The Internet Archive released a first version of a citation graph dataset
derived from a corpus of about 2.5B raw references\footnote{Number of raw
	references: 2,507,793,772} gathered from 63,296,308 metadata records (which are
collected from various sources or based on data obtained by PDF extraction and
annotation tools such as GROBID~\citep{lopez2009grobid}). Additionally, we
consider integration with metadata from Open Library and Wikipedia.  We expect
this dataset to be iterated upon, with changes both in content and processing.

According to~\citep{jinha_2010} over 50M scholarly articles have been published
(from 1726) up to 2009, with the rate of publications on the
rise~\citep{landhuis_2016}. In 2014, a study based on academic search engines
estimated that at least 114M English-language scholarly documents are
accessible on the web~\citep{khabsa_giles_2014}.

Modern citation indexes can be traced back to the early computing age, when
projects like the Science Citation Index (1955)~\citep{garfield2007evolution}
were first devised, living on in commercial knowledge bases today.  Open
alternatives were started such as the Open Citations Corpus (OCC) in 2010 - the
first version of which contained 6,325,178 individual
references~\citep{shotton2013publishing}. Other notable projects include
CiteSeer~\citep{giles1998citeseer}, CiteSeerX~\citep{wu2019citeseerx} and
CitEc\footnote{\href{https://citec.repec.org}{https://citec.repec.org}}. The
last decade has seen the emergence of more openly available, large scale
citation projects like Microsoft Academic~\citep{sinha2015overview} and the
Initiative for Open
Citations\footnote{\href{https://i4oc.org}{https://i4oc.org}}~\citep{shotton2018funders}.
In 2021, over one billion citations are publicly available, marking a ``tipping
point'' for this category of data~\citep{hutchins2021tipping}.

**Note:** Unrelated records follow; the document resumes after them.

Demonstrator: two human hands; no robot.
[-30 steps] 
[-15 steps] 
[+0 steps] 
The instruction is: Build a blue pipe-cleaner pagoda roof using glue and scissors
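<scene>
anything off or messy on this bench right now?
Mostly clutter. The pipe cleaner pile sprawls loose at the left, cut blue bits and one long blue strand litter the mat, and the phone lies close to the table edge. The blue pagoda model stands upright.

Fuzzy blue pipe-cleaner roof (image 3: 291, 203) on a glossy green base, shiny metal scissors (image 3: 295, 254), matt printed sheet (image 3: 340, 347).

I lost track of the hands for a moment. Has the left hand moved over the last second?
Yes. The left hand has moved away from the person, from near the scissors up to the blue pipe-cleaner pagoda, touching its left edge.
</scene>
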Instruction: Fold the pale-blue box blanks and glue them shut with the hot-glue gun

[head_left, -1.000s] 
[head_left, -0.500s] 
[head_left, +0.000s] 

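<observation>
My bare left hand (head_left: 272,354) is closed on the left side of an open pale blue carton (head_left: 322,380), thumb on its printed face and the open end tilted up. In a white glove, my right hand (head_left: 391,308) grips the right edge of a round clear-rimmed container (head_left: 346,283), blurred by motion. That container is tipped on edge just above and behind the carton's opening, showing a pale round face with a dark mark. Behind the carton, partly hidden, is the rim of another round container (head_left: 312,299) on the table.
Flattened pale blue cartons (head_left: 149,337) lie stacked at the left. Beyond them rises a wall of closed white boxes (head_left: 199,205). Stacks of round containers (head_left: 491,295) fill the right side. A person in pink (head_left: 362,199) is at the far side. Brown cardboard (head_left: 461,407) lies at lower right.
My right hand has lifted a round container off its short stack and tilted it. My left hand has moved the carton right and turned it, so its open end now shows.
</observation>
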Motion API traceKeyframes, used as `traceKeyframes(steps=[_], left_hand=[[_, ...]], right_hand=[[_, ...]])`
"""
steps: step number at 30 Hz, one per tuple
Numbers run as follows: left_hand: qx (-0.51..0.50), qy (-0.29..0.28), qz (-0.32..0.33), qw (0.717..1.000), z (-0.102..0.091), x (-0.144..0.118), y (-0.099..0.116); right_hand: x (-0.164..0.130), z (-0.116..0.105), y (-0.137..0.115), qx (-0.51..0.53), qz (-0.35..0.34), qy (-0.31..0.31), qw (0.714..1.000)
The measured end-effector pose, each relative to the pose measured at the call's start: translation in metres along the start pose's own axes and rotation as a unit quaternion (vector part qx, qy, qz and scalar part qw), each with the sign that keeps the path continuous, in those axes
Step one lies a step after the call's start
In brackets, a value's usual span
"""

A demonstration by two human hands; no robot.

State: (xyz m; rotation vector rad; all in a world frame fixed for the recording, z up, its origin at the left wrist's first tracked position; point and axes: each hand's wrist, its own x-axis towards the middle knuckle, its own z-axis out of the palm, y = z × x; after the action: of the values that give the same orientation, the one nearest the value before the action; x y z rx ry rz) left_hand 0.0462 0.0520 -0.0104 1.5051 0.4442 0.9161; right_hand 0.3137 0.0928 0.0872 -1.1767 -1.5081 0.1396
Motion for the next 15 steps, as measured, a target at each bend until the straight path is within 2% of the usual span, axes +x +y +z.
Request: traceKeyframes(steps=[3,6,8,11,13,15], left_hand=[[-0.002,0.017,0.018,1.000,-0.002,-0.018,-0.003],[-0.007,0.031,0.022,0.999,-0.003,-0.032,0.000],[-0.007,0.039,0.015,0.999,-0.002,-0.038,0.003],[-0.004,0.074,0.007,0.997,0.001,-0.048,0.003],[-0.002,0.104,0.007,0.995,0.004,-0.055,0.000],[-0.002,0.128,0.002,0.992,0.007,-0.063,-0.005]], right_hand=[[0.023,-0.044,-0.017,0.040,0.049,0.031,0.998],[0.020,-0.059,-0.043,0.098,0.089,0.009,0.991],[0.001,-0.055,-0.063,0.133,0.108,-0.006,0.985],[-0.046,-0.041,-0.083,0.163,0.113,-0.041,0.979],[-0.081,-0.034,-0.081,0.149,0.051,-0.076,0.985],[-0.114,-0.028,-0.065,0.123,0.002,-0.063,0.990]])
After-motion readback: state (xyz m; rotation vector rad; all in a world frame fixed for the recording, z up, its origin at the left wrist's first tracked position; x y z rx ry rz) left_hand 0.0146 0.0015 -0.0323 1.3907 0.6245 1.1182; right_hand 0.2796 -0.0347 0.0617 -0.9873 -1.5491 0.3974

While a paper will often cite other papers, more citable entities exist such as
books or web links and within links a variety of targets, such as web pages,
reference entries, protocols or datasets. References can be extracted manually
or through more automated methods, by accessing relevant metadata or structured
data extraction from full text documents. Automated methods offer the benefits
of scalability. The completeness of bibliographic metadata in references ranges
from documents with one or more persistent identifiers to raw, potentially
unclean strings partially describing a scholarly artifact.

\section{Related Work}

Two typical problems in citation graph development are related to data
acquisition and citation matching. Data acquisition itself can take different
forms: bibliographic metadata can contain explicit reference data as provided
by publishers and aggregators; this data can be relatively consistent when
looked at per source, but may vary in style and comprehensiveness when looked
at as a whole. Another way of acquiring bibliographic metadata is to analyze a
source document, such as a PDF (or its text), directly. Tools in this category
are often based on conditional random fields~\citep{lafferty2001conditional}
and have been implemented in projects such as
ParsCit~\citep{councill2008parscit}, Cermine~\citep{tkaczyk2014cermine},
EXCITE~\citep{hosseini2019excite} or GROBID~\citep{lopez2009grobid}.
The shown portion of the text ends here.